- **Task description**:
Verbatim, and with nothing else, reproduce the data below from its first line through the line containing "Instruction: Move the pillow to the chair".

- **Data segment**:
——————

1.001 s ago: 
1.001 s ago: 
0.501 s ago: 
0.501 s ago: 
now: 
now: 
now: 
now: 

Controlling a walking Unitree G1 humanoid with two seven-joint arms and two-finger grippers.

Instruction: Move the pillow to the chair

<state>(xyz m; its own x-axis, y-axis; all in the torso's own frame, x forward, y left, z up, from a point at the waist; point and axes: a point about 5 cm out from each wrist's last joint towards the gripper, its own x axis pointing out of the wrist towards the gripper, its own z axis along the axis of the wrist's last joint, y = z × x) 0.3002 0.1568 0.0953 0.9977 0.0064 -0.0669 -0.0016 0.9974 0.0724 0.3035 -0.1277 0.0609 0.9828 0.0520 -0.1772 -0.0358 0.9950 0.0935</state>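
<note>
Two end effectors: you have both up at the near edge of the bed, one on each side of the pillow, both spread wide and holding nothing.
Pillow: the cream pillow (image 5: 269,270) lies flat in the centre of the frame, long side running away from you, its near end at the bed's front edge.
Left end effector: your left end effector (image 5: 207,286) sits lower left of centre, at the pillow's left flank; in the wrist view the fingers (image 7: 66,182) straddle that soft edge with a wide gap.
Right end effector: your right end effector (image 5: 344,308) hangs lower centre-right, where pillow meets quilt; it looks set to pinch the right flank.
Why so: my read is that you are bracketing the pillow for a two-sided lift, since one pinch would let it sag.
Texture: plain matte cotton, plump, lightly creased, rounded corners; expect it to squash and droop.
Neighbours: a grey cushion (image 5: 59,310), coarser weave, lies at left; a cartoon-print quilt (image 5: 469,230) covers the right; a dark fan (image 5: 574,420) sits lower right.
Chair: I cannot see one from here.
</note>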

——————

- **Exercise answer**:
1.001 s ago: 
1.001 s ago: 
0.501 s ago: 
0.501 s ago: 
now: 
now: 
now: 
now: 

Controlling a walking Unitree G1 humanoid with two seven-joint arms and two-finger grippers.

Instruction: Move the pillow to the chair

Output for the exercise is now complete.